Recorded information =
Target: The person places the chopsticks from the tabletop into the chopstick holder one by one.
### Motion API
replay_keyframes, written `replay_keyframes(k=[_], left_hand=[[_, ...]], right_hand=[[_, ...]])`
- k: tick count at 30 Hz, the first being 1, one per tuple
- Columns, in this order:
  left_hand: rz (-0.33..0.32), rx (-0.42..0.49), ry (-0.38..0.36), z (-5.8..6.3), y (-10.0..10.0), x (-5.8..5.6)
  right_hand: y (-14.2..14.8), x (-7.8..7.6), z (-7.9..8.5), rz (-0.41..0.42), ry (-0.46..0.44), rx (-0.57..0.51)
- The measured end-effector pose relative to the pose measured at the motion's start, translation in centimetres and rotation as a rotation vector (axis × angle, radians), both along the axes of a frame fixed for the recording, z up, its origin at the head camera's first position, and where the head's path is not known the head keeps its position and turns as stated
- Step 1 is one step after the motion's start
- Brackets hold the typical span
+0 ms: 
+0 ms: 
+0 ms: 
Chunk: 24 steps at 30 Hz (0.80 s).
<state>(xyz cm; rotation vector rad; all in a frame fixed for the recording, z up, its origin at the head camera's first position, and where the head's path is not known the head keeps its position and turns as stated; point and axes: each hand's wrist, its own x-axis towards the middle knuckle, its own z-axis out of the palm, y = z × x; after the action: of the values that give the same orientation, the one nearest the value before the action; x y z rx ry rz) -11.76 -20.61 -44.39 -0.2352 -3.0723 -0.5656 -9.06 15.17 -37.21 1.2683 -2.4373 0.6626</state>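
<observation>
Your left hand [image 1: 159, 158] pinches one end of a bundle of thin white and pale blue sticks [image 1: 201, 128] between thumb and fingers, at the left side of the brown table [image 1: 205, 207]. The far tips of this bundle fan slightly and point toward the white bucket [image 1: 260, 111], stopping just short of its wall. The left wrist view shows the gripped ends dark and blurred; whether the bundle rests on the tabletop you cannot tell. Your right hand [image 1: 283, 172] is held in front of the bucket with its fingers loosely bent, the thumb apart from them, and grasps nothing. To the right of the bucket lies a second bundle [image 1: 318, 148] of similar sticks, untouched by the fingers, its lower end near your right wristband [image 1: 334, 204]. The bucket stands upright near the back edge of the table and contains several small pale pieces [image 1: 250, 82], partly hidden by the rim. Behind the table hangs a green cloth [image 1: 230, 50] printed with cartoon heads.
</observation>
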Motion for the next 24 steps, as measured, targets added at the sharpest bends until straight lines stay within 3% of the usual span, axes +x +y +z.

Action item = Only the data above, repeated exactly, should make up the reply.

Finished task =
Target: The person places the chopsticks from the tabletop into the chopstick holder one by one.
### Motion API
replay_keyframes, written `replay_keyframes(k=[_], left_hand=[[_, ...]], right_hand=[[_, ...]])`
- k: tick count at 30 Hz, the first being 1, one per tuple
- Columns, in this order:
  left_hand: rz (-0.33..0.32), rx (-0.42..0.49), ry (-0.38..0.36), z (-5.8..6.3), y (-10.0..10.0), x (-5.8..5.6)
  right_hand: y (-14.2..14.8), x (-7.8..7.6), z (-7.9..8.5), rz (-0.41..0.42), ry (-0.46..0.44), rx (-0.57..0.51)
- The measured end-effector pose relative to the pose measured at the motion's start, translation in centimetres and rotation as a rotation vector (axis × angle, radians), both along the axes of a frame fixed for the recording, z up, its origin at the head camera's first position, and where the head's path is not known the head keeps its position and turns as stated
- Step 1 is one step after the motion's start
- Brackets hold the typical span
+0 ms: 
+0 ms: 
+0 ms: 
Chunk: 24 steps at 30 Hz (0.80 s).
<state>(xyz cm; rotation vector rad; all in a frame fixed for the recording, z up, its origin at the head camera's first position, and where the head's path is not known the head keeps its position and turns as stated; point and axes: each hand's wrist, its own x-axis towards the middle knuckle, its own z-axis out of the palm, y = z × x; after the action: of the values that give the same orientation, the one nearest the value before the action; x y z rx ry rz) -11.76 -20.61 -44.39 -0.2352 -3.0723 -0.5656 -9.06 15.17 -37.21 1.2683 -2.4373 0.6626</state>
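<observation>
Your left hand [image 1: 159, 158] pinches one end of a bundle of thin white and pale blue sticks [image 1: 201, 128] between thumb and fingers, at the left side of the brown table [image 1: 205, 207]. The far tips of this bundle fan slightly and point toward the white bucket [image 1: 260, 111], stopping just short of its wall. The left wrist view shows the gripped ends dark and blurred; whether the bundle rests on the tabletop you cannot tell. Your right hand [image 1: 283, 172] is held in front of the bucket with its fingers loosely bent, the thumb apart from them, and grasps nothing. To the right of the bucket lies a second bundle [image 1: 318, 148] of similar sticks, untouched by the fingers, its lower end near your right wristband [image 1: 334, 204]. The bucket stands upright near the back edge of the table and contains several small pale pieces [image 1: 250, 82], partly hidden by the rim. Behind the table hangs a green cloth [image 1: 230, 50] printed with cartoon heads.
</observation>
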Motion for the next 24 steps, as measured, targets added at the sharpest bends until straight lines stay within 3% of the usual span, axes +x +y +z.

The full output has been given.